CPU downclocks to 400MHz at seemingly random after some uptime

I’ve owned my Framework 13 for about two months now, and i’ve been experiencing this issue for as long as i’ve had it nearly. For context, i have the Ryzen 5 7640U model, with 32GB of Corsair Vengance 4800MHz CL40 DDR5 memory and i’m currently running Fedora Workstation 41 fully up-to-date.

Occasionally, after some uptime- and seemingly not coinciding remotely with any increased thermal activity or load- the CPU will downclock to 400MHz. This also seems to be regardless of OS install, installed applications, or anything of the like.
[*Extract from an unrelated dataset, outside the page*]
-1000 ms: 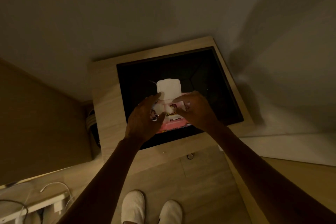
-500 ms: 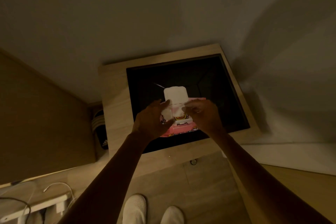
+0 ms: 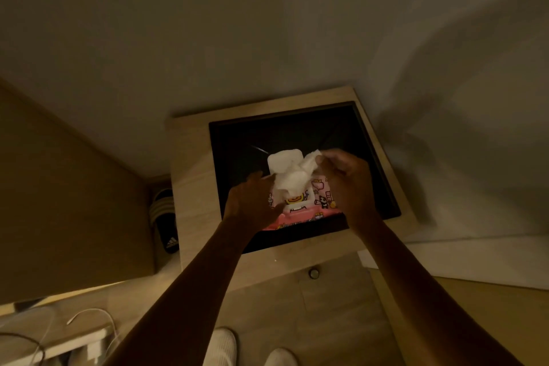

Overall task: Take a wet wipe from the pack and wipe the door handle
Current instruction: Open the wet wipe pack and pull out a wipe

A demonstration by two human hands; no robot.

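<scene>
Wipe pinched by right hand, left hand steadying pack (lid up).

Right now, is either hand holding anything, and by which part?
The right hand pinches the wet wipe by its upper corner, drawing it from the pack. The left hand steadies the pack at its left side.
</scene>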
This drop in performance renders it nearly unusable, and it takes great effort just to run a few commands for some troubleshooting results.

This presented about 6 days after i first got the memory i needed to set the laptop up, where i initially prescribed it as a failing NVMe drive since i had cannibalised an ADATA 1tb drive, and i was fully aware ADATA has horrendous fail rates and i hadnt troubleshot it further- i simply replaced the drive with a 512gb drive that i had already used in my previous laptop extensively that i knew had nowhere near surpassed its TBW rating.

It took about two weeks for the issue to pop up again, but when it did, it did so consistently within about an hour and a half or less of uptime, and this was when i decided to troubleshoot more. My first hunches were thermal throttling, so i tried to check the temps which i failed to do through linux [but only because i can’t read; i’m fairly confident i’ve actually got them just fine. see attachments.] and the power draw for the components [if it was possible at all], but what i DID find was that running

$ cat /proc/cpuinfo | grep “MHz”

after it entered its unstable state gave me a shocking revelation; most of the CPU cores save for 4 of them had downclocked to exactly 400.000MHz clean, one to 500-ish MHz, the rest to 1500-1600MHz and only one to about 4000-ish MHz. This result has been consistent, every single time, across three installs of Fedora, and one install of Debian.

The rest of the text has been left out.